Set down exactly the lines that run from the line with "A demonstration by" to the end of the data, and nothing else.
──────────
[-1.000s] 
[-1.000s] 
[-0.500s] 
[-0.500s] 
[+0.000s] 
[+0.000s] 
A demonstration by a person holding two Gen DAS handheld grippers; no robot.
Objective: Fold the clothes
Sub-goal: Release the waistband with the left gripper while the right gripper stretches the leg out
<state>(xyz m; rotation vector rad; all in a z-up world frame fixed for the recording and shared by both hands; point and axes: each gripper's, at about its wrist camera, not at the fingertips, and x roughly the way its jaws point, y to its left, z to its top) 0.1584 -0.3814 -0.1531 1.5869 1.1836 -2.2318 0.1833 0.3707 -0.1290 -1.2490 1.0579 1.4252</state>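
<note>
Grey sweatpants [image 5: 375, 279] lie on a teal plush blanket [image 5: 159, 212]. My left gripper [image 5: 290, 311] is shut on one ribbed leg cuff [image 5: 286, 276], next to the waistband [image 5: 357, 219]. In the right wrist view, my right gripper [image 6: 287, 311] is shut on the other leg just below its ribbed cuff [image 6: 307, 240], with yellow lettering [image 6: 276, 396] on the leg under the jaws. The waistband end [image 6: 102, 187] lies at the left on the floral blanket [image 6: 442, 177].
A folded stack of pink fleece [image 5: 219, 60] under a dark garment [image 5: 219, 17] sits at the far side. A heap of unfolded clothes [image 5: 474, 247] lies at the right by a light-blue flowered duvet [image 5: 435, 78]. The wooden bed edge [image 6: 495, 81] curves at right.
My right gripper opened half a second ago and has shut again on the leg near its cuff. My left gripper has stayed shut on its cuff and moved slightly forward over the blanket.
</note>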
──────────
◆ Response to this exercise
A demonstration by a person holding two Gen DAS handheld grippers; no robot.
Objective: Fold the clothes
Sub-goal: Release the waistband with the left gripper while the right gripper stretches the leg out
<state>(xyz m; rotation vector rad; all in a z-up world frame fixed for the recording and shared by both hands; point and axes: each gripper's, at about its wrist camera, not at the fingertips, and x roughly the way its jaws point, y to its left, z to its top) 0.1584 -0.3814 -0.1531 1.5869 1.1836 -2.2318 0.1833 0.3707 -0.1290 -1.2490 1.0579 1.4252</state>
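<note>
Grey sweatpants [image 5: 375, 279] lie on a teal plush blanket [image 5: 159, 212]. My left gripper [image 5: 290, 311] is shut on one ribbed leg cuff [image 5: 286, 276], next to the waistband [image 5: 357, 219]. In the right wrist view, my right gripper [image 6: 287, 311] is shut on the other leg just below its ribbed cuff [image 6: 307, 240], with yellow lettering [image 6: 276, 396] on the leg under the jaws. The waistband end [image 6: 102, 187] lies at the left on the floral blanket [image 6: 442, 177].
A folded stack of pink fleece [image 5: 219, 60] under a dark garment [image 5: 219, 17] sits at the far side. A heap of unfolded clothes [image 5: 474, 247] lies at the right by a light-blue flowered duvet [image 5: 435, 78]. The wooden bed edge [image 6: 495, 81] curves at right.
My right gripper opened half a second ago and has shut again on the leg near its cuff. My left gripper has stayed shut on its cuff and moved slightly forward over the blanket.
</note>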

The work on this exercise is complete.